Astronauts perform some strange superstitions before they shoot off into orbit to explore the vast expanses of space. NASA commanders play cards with the tech crew the night before a launch, continuing until the commander loses a hand. Russian cosmonauts pee on the right rear tire of their transfer bus on the way to a launch. These are strange quirks, but they are crucial for these space-explorers to feel comfortable before and during a mission.

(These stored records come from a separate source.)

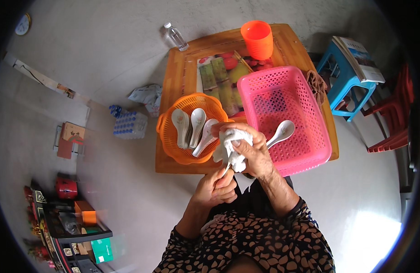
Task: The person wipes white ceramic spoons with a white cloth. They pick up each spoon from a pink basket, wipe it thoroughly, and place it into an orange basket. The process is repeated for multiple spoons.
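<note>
Left hand (pixel 215 188): fingers closed on a slim, smooth white handle (pixel 226 169), just off the table's near edge
Right hand (pixel 257 154): clamped on a soft, crumpled white cloth (pixel 238 162), bunched against that handle
Orange colander (pixel 191 159): round, slotted plastic, near left corner of the wooden table (pixel 183 75); glossy spoons (pixel 181 122) nested inside
Pink basket (pixel 310 152): rectangular, perforated, by the right edge; one shiny spoon (pixel 286 129) in it
Booklet (pixel 362 59): printed cover, too small to read
</note>
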A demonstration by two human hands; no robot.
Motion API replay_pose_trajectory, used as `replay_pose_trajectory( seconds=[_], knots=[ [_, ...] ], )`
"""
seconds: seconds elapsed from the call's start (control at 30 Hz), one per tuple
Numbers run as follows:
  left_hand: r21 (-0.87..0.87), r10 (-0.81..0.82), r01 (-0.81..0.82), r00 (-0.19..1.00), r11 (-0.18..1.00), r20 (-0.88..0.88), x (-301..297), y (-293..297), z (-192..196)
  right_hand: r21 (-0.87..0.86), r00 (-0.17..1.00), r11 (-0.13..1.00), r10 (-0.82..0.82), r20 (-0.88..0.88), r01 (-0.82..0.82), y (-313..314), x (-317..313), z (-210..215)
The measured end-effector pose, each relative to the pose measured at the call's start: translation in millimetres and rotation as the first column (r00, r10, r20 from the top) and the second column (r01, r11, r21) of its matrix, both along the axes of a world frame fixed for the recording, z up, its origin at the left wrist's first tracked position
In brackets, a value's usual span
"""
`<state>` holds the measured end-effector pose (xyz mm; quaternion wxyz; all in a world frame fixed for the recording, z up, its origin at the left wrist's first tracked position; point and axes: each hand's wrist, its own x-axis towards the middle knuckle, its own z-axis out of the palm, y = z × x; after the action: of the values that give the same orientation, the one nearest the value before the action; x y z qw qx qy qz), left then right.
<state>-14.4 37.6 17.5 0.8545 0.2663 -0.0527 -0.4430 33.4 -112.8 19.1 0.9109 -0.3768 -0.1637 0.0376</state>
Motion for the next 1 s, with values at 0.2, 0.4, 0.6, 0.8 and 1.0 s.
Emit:
replay_pose_trajectory(
  seconds=[0.2,0.4,0.6,0.8,1.0],
  knots=[
    [-0.037,-0.033,0.033,0.999,0.999,0.0,2.8,-3.0,-1.6,0.163,0.991,0.987,0.015,-0.132,0.007,0.3,5.6,-5.1],
    [0.56,0.309,-0.671,0.732,0.486,0.608,-11.8,-31.8,7.2,0.016,0.955,0.974,-0.219,-0.202,0.227,-0.1,12.8,-7.3],
    [0.365,0.319,-0.848,0.493,0.384,0.81,-9.0,-35.0,7.4,-0.243,0.962,0.933,-0.275,0.002,0.267,5.5,-2.4,-12.2],
    [0.29,0.328,-0.896,0.4,0.336,0.856,-7.2,-27.2,-0.8,-0.398,0.797,0.727,-0.34,0.499,0.559,9.2,-19.9,-23.2],
    [0.266,0.233,-0.862,0.391,0.431,0.89,-9.7,-18.5,-3.1,-0.271,0.898,0.875,-0.318,0.304,0.402,1.5,-8.9,-16.3]
  ],
)
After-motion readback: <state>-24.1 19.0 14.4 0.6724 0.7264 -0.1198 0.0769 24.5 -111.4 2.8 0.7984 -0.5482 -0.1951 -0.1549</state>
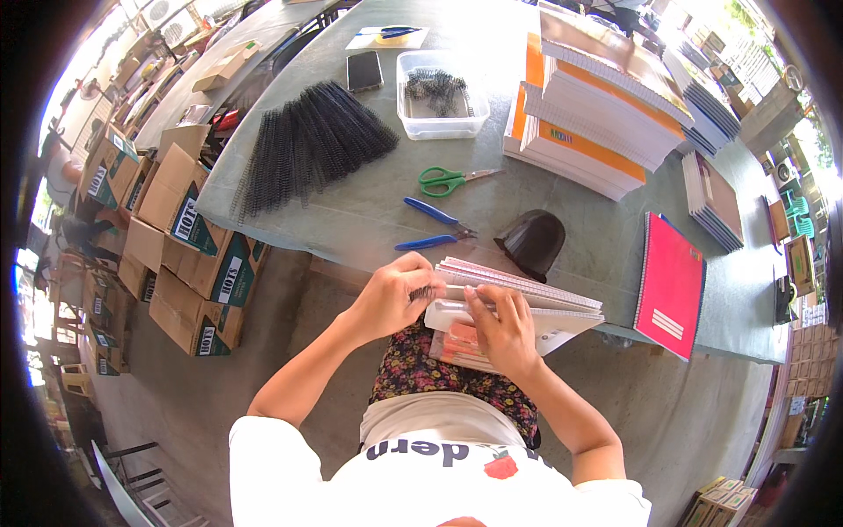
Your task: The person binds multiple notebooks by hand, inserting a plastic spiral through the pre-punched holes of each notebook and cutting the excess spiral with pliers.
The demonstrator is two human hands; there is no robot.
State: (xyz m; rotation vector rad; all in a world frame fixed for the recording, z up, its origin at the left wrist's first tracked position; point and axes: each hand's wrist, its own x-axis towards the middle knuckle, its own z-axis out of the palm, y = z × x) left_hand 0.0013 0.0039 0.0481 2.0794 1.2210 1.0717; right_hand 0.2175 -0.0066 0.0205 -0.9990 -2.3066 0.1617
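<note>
In my lap, against the table edge, rests a stack of white-paged notebooks with rows of punched holes along the edge. My right hand grips the stack, thumb and fingers pressed on its edge. At the stack's left end my left hand is closed in a pinch; a small dark bit shows at its fingertips, too blurred to name. Just beyond lie blue-handled cutters, green-handled scissors and a dark curved piece. Black spiral coils are spread on the table at the far left.
A clear plastic box holds short coil pieces, beside a phone. Tall piles of notebooks stand at the back right. A red spiral notebook lies at the right edge. Cardboard boxes are stacked left of the table.
</note>
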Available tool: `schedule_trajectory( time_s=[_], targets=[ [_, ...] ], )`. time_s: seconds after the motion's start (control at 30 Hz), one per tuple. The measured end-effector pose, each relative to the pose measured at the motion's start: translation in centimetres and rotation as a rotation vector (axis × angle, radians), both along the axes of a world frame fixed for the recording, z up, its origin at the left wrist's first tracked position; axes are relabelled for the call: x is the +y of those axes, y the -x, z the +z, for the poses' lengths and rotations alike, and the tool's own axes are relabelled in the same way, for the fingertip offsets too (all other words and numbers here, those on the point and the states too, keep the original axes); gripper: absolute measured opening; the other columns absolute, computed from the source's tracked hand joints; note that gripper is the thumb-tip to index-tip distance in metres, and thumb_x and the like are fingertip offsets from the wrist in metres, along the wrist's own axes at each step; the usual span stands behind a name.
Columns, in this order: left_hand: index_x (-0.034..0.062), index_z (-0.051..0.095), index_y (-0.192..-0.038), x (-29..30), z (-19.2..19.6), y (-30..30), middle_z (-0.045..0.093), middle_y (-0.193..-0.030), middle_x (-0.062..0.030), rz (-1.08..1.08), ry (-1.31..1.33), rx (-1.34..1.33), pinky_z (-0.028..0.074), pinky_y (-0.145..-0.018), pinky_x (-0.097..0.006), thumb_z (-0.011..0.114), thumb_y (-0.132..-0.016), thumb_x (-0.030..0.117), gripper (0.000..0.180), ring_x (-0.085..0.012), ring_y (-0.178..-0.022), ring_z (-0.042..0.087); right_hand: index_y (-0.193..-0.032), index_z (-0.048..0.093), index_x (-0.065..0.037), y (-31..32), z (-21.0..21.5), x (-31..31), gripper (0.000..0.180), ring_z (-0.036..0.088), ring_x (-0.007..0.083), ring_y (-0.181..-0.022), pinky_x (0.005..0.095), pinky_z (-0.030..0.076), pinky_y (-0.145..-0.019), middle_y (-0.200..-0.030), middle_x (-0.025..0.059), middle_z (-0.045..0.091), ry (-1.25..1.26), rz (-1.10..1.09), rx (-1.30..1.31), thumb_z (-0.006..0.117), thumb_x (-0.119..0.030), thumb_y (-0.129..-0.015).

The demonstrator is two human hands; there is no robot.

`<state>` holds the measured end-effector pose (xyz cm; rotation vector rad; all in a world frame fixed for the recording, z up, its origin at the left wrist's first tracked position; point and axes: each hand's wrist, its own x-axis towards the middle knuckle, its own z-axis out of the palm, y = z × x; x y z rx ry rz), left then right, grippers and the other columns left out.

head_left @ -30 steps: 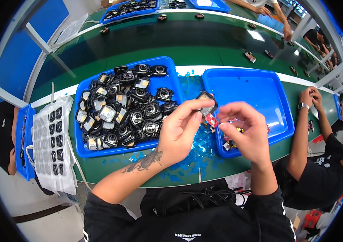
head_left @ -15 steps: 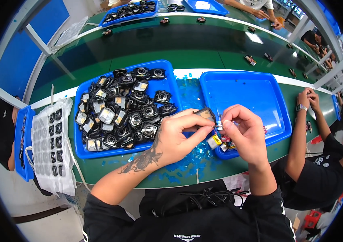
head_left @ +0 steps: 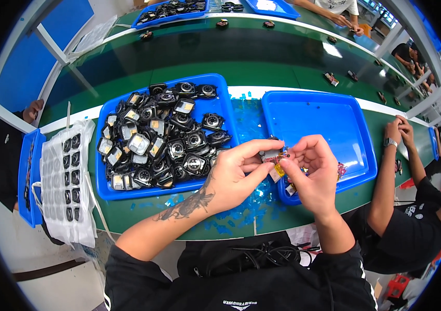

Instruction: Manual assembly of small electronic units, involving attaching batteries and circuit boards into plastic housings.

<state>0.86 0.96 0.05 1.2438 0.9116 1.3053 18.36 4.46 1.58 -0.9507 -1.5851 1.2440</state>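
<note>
My left hand (head_left: 237,175) pinches a small dark watch case (head_left: 269,154) between thumb and fingers, over the gap between two blue trays. Closed around small electronic parts at the case's right edge is my right hand (head_left: 315,168). A yellow-and-white battery (head_left: 277,173) hangs just below the fingertips. Fingers hide most of the joint between case and parts. To the left, a blue tray (head_left: 102,182) holds a heap of black watch cases (head_left: 178,147). The right blue tray (head_left: 361,124) has several small red circuit parts (head_left: 341,170) near its front edge.
Blue film scraps (head_left: 246,199) litter the green bench (head_left: 189,220). A white moulded tray (head_left: 57,171) of watch parts stands at the left. Small assemblies lie on the green belt (head_left: 231,59) beyond. A co-worker's arms (head_left: 386,181) reach in at right; another person (head_left: 8,155) is at left.
The watch case has tilted, so less of its face shows. My right fingers have closed in beside it, nearer the left fingertips. At far left, another person's hand has come up into view.
</note>
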Motion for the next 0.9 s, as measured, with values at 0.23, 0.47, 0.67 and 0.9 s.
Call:
schedule_trajectory(
  time_s=[0.23, 0.47, 0.67, 0.9],
  targets=[
    [-0.0045, 0.051, -0.130, -0.1, 0.2, 0.5, 0.056, -0.129, -0.0146, -0.087, 0.052, -0.045, 0.051, -0.095, -0.031, 0.052, -0.090, -0.009, 0.040, -0.0195, -0.114, 0.059, -0.097, 0.050, -0.003, -0.2, 0.0, 0.2, 0.027, 0.056, 0.0040, -0.071, 0.0168, 0.042, -0.061, -0.084, 0.0036, 0.062, -0.012, 0.031, 0.012, 0.071, 0.005, -0.081],
    [-0.0042, 0.056, -0.126, -0.1, 0.1, 0.1, 0.058, -0.128, -0.0151, -0.070, -0.002, -0.018, 0.051, -0.095, -0.031, 0.052, -0.091, -0.008, 0.035, -0.0195, -0.113, 0.059, -0.090, 0.053, -0.004, -0.9, 0.9, 0.6, 0.027, 0.051, 0.0019, -0.067, 0.0166, 0.039, -0.058, -0.081, 0.0005, 0.061, -0.039, 0.055, -0.143, 0.074, 0.004, -0.077],
    [-0.0007, 0.053, -0.131, -0.1, -0.1, -0.3, 0.061, -0.121, -0.0149, 0.004, -0.034, -0.044, 0.052, -0.092, -0.029, 0.053, -0.090, -0.009, 0.041, -0.0173, -0.110, 0.061, -0.099, 0.053, -0.002, 0.5, 0.4, 0.6, 0.030, 0.054, 0.0053, -0.072, 0.0178, 0.045, -0.062, -0.092, 0.0025, 0.061, -0.072, 0.012, -0.159, 0.073, 0.004, -0.077],
    [0.0046, 0.033, -0.144, -0.4, 0.7, 0.0, 0.063, -0.117, -0.0185, 0.068, 0.078, -0.249, 0.050, -0.092, -0.027, 0.051, -0.089, -0.009, 0.059, -0.0170, -0.108, 0.061, -0.109, 0.053, -0.001, 1.8, 0.7, 1.3, 0.034, 0.060, 0.0090, -0.087, 0.0210, 0.050, -0.071, -0.099, 0.0048, 0.062, -0.106, 0.102, -0.134, 0.069, 0.005, -0.080]
  ],
)
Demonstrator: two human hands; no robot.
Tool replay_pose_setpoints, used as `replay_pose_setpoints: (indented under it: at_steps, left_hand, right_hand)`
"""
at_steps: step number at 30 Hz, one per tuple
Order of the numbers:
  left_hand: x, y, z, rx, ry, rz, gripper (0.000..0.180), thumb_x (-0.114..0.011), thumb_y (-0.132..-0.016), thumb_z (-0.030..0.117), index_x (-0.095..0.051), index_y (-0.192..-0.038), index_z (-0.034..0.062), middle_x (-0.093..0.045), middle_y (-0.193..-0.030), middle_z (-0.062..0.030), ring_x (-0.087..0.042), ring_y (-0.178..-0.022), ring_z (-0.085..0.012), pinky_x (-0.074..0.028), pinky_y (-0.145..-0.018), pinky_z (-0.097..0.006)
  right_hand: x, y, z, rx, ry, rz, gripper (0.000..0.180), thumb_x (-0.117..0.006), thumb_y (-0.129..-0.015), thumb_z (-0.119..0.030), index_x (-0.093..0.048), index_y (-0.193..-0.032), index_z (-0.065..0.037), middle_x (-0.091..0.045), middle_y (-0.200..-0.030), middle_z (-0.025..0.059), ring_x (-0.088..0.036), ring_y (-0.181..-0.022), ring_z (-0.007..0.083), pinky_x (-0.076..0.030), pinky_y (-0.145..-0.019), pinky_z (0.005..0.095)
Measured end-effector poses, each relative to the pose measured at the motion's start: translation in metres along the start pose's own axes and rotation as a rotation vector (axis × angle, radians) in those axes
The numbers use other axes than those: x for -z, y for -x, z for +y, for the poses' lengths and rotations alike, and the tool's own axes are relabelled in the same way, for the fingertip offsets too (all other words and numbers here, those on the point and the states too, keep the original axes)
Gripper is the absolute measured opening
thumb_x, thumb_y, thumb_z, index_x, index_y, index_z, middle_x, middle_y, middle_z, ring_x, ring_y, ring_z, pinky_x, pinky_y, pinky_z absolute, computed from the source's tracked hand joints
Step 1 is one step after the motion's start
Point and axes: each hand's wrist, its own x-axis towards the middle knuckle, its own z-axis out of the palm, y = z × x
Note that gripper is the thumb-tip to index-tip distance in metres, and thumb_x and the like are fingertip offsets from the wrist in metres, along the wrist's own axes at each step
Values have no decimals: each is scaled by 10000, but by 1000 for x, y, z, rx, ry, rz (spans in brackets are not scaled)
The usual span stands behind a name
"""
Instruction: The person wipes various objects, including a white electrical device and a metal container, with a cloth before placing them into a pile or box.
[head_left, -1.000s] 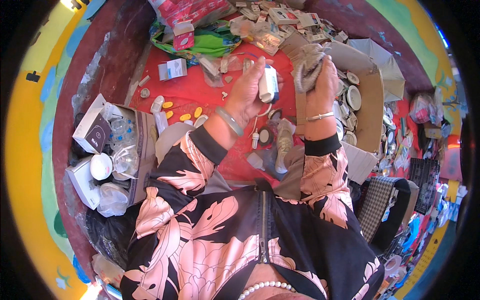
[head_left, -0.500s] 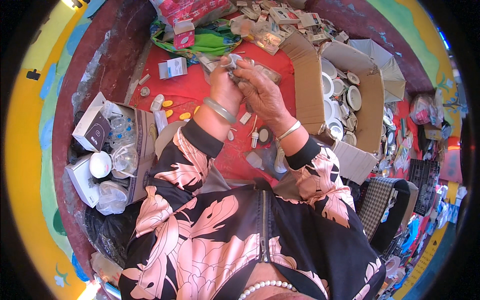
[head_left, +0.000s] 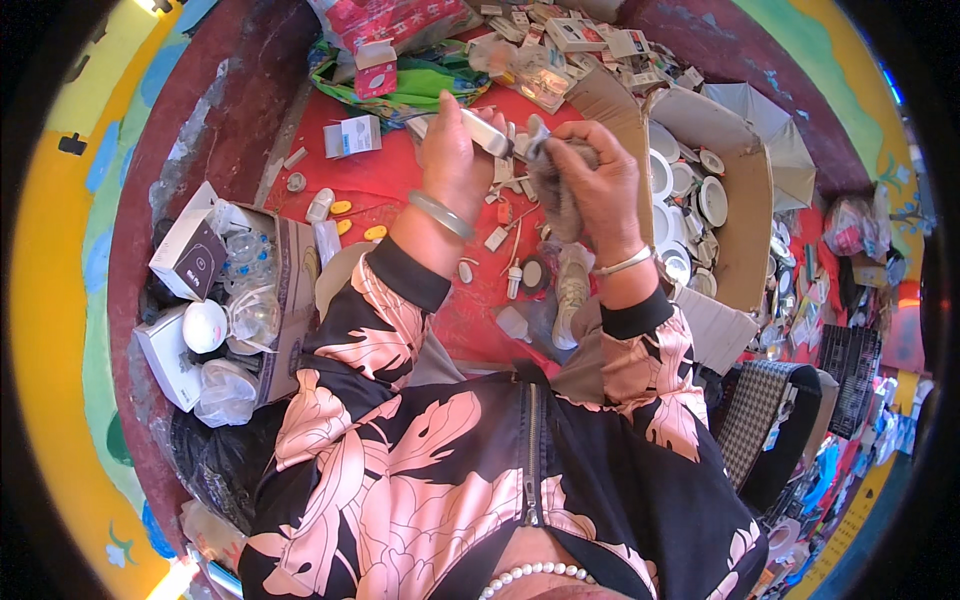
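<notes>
My left hand [head_left: 452, 160] grips a small white and grey oblong part [head_left: 486, 132] and holds it up above the red cloth [head_left: 395, 190]. My right hand [head_left: 595, 185] is closed on a crumpled grey rag [head_left: 551, 190] and presses it against the end of that part. Both hands meet in front of me, a little above the scattered small pieces on the cloth. A pale bangle sits on my left wrist and a thin metal one on my right.
A cardboard box [head_left: 735, 215] of round white fittings stands to the right. Left is a carton [head_left: 285, 290] with clear plastic wraps and white boxes. Small packets [head_left: 570, 35], a green cloth [head_left: 420, 85] and loose yellow and white bits lie on the red cloth.
A second ago the hands were apart, left with the white part, right with the rag. They have come together and the rag now touches the part.
</notes>
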Motion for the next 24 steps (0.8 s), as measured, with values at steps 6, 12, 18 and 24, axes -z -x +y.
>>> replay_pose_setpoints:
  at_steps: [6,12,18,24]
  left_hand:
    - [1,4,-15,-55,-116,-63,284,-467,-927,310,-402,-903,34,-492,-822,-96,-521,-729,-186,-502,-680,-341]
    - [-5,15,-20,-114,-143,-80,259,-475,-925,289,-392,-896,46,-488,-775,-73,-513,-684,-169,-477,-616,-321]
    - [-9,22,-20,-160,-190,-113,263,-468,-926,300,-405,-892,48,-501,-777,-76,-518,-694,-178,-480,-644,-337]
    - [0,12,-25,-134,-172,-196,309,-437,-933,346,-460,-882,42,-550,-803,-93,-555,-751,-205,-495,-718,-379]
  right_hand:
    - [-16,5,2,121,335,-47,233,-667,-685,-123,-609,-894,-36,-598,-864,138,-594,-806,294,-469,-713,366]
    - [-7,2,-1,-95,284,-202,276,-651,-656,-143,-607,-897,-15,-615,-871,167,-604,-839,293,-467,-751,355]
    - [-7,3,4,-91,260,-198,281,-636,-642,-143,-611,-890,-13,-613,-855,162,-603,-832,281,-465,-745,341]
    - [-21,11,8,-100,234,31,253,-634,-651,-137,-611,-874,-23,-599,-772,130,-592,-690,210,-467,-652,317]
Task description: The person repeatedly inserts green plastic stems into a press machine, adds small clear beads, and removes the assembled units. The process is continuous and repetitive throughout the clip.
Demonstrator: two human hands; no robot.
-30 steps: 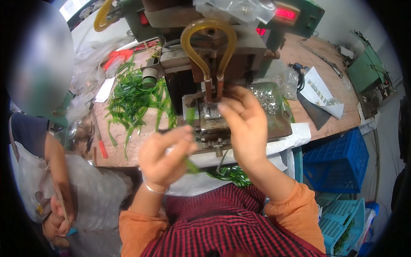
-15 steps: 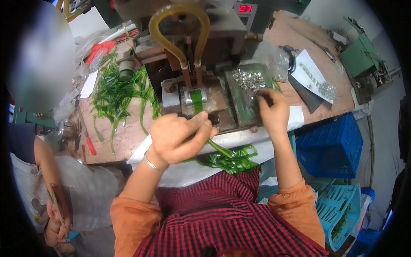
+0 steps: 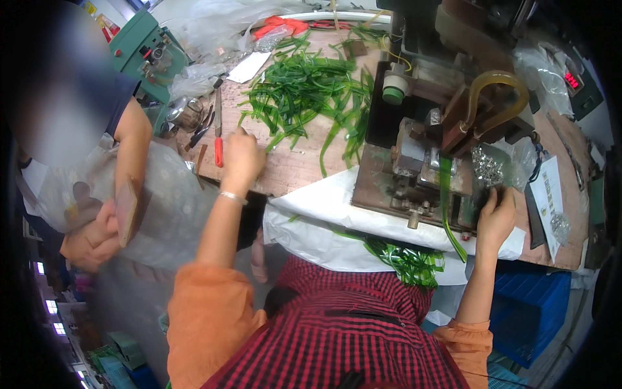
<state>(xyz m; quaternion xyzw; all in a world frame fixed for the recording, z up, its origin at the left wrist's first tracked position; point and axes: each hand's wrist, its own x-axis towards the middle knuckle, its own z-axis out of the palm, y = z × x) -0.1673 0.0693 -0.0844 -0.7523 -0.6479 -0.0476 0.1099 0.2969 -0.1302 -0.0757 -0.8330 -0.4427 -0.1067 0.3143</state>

Writers also have rituals that must be performed in order to shake off bad vibes and get into a zone where they feel comfortable putting words on a page. When we read a great book, we only see the final product, and not the obsessive care put into the work environment that allowed for its creation. In SPACE EXPLORATION, our goal is to demystify writers’ environments and explore the ways in which they’ve been created and curated, and how they affect the mental spaces of the authors who inhabit them.

We asked writers to tell us about their necessary spaces; the physical spaces as well as the desired headspace to write. We asked about their rituals— special meals that have to be eaten pre-writing sesh, only writing in purple ink, lucky pieces of clothing that may have once inspired a particularly powerful passage. We asked them to engage our senses and tell us which aspects of process must be deliberate and what is arbitrary. These are the spaces they shared with us.

Our fifth feature was written by JJ Peña.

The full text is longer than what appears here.